A cause of death was not immediately provided. In a
statement in February 2023, the Carter Center said the former president, after
several hospital stays, would stop further medical treatment and spend his
remaining time at home under hospice care. He had been treated in recent years
for an aggressive form of melanoma skin cancer, with tumors that spread to his
liver and brain.
His wife, Rosalynn, died Nov.
19, 2023, at 96. The Carters, who were close partners in public life, had been
married for more than 77 years, the longest presidential marriage in U.S.

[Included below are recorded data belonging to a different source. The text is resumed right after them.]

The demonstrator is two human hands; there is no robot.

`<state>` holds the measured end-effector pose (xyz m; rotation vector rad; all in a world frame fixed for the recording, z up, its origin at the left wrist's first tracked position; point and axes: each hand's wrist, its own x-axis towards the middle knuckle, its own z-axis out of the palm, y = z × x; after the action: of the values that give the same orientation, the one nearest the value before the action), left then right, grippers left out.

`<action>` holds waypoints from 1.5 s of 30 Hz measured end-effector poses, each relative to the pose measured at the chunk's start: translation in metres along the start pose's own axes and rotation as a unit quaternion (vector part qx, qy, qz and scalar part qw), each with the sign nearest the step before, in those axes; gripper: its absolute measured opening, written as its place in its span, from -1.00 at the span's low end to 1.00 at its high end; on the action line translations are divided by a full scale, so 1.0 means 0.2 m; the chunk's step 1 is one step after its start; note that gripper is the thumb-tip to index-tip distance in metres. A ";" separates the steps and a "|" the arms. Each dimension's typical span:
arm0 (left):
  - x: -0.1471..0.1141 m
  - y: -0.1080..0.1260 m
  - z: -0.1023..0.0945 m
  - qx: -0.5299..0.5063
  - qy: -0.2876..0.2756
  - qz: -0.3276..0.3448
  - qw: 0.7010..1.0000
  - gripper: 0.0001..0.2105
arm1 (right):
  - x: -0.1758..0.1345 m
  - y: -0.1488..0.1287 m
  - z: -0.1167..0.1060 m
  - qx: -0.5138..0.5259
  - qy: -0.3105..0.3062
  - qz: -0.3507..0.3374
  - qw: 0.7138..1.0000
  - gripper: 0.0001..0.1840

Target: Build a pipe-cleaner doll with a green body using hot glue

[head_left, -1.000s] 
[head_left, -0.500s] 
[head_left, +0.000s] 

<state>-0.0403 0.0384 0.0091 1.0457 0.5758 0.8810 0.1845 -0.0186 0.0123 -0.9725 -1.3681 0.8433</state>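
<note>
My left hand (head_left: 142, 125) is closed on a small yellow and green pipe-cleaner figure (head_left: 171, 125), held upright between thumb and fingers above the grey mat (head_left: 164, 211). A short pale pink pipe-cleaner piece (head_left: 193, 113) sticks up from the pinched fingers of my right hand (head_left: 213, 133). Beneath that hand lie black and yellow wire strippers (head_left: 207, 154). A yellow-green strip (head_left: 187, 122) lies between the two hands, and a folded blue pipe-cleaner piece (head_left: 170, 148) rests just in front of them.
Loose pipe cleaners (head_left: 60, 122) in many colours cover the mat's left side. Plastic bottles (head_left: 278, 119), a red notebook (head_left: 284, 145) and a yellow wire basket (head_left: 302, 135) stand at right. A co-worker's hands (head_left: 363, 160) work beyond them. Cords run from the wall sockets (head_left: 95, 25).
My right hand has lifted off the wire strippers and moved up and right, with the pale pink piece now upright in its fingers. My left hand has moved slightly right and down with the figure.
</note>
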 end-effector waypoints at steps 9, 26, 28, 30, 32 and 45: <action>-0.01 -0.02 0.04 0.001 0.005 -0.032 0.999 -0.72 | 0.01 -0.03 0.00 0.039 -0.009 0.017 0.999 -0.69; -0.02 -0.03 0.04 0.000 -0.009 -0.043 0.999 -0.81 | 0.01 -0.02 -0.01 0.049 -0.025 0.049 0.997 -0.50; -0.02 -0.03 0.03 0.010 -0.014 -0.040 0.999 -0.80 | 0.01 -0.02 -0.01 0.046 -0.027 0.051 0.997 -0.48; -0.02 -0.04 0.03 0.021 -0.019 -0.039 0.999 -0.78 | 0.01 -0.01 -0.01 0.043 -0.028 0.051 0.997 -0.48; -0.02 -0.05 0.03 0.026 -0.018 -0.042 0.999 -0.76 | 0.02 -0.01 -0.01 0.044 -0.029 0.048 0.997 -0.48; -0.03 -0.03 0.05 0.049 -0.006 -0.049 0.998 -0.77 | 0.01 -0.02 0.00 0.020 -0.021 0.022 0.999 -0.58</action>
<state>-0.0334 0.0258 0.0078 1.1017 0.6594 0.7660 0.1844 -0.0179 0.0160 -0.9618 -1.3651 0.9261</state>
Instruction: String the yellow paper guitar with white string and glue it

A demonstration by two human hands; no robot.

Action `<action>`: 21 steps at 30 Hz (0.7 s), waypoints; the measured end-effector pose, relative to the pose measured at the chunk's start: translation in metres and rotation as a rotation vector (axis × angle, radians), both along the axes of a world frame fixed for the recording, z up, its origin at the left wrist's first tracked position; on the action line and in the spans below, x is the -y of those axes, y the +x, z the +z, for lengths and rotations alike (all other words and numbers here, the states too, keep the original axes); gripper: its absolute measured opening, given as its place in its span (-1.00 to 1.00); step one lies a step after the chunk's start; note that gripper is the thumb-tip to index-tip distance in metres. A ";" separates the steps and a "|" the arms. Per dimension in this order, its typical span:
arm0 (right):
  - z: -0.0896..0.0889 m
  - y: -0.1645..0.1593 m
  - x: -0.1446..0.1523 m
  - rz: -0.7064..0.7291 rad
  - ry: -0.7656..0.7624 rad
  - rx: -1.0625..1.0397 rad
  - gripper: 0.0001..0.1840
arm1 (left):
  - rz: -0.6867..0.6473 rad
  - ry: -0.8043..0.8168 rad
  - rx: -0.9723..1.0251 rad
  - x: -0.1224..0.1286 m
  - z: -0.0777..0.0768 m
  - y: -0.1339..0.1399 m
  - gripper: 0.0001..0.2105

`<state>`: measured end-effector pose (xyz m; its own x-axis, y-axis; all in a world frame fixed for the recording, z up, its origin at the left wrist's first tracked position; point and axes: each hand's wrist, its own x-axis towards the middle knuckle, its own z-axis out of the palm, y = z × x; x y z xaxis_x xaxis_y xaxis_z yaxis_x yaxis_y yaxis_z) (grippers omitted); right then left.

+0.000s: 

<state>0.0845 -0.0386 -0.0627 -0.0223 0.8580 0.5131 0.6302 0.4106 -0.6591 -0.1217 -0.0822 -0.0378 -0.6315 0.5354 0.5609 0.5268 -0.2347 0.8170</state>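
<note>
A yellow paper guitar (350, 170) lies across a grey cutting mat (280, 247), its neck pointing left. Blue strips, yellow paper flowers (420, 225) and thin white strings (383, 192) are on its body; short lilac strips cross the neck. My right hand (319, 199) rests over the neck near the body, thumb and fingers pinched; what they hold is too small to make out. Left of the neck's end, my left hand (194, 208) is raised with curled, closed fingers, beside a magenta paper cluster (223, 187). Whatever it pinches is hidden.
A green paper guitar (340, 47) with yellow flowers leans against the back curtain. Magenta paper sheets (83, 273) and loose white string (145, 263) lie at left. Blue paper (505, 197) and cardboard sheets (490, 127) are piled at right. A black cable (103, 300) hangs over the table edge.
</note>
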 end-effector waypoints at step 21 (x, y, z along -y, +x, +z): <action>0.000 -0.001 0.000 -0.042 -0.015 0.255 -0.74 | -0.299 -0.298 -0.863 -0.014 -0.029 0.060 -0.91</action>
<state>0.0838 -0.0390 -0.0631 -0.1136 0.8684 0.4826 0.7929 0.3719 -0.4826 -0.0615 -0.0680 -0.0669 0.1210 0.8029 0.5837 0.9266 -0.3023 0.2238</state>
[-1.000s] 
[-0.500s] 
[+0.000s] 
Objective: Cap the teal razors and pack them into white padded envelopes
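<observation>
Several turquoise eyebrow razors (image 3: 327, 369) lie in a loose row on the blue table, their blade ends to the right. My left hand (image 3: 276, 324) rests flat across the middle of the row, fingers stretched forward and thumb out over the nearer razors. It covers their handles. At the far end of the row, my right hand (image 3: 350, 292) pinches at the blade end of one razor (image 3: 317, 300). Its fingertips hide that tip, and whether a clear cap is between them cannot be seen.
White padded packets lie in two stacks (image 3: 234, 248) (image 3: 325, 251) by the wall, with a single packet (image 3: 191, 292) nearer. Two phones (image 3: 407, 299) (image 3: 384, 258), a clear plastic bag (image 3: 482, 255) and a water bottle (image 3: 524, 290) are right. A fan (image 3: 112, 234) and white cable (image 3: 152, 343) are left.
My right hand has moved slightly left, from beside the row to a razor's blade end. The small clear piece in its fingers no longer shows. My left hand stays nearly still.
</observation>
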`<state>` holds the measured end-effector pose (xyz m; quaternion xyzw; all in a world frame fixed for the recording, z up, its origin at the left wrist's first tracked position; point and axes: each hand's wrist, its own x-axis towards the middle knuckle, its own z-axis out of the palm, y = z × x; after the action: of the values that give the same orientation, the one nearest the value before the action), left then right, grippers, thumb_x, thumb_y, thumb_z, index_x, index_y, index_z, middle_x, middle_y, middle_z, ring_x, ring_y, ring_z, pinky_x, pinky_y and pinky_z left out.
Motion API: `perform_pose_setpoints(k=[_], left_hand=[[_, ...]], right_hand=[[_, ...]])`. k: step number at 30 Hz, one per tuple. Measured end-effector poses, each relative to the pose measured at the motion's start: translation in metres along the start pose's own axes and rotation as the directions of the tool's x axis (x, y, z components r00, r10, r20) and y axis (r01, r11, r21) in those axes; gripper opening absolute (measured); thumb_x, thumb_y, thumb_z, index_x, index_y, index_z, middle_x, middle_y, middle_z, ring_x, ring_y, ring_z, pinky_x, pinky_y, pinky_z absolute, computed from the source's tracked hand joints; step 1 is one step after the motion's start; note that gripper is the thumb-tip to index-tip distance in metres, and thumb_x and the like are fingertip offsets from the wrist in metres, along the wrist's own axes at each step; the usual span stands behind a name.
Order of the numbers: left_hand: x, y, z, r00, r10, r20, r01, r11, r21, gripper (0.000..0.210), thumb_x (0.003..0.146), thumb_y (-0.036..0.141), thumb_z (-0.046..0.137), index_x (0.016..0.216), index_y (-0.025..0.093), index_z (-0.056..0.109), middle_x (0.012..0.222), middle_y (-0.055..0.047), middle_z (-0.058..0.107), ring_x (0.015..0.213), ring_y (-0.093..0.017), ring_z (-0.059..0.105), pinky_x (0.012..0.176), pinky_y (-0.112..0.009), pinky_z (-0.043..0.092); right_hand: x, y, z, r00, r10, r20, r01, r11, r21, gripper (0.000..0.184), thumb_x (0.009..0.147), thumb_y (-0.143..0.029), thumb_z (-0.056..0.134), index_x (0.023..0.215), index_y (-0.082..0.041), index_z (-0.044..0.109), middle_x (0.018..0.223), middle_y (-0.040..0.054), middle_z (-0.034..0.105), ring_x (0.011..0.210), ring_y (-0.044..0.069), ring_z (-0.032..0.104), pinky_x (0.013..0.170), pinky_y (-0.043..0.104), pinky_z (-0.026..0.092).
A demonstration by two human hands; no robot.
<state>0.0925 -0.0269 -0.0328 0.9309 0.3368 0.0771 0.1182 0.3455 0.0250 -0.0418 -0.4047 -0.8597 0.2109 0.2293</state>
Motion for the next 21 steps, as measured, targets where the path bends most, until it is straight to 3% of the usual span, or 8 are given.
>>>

history. One of his final public appearances was at her funeral in Plains,
where he sat in the front row in a wheelchair. Carter was last photographed
outside his home with family and friends as he watched a flyover on Oct. 1 held
to mark his 100th birthday.
Mr. Carter is survived by his children Jack, Chip, Jeff and
Amy; 11 grandchildren; and 14 great-grandchildren, according to the Carter
Center.
“My father was a hero, not only to me but to everyone who
believes in peace, human rights, and unselfish love,” Chip Carter said in a
statement. “My brothers, sister, and I shared him with the rest of the world
through these common beliefs. The world is our family because of the way he
brought people together, and we thank you for honoring his memory by continuing
to live these shared beliefs.”
The Carter Center said Sunday that public observances will
be held in Atlanta and Washington, to be followed by a private interment in
Plains. President Joe Biden said he ordered a national day of mourning on Jan.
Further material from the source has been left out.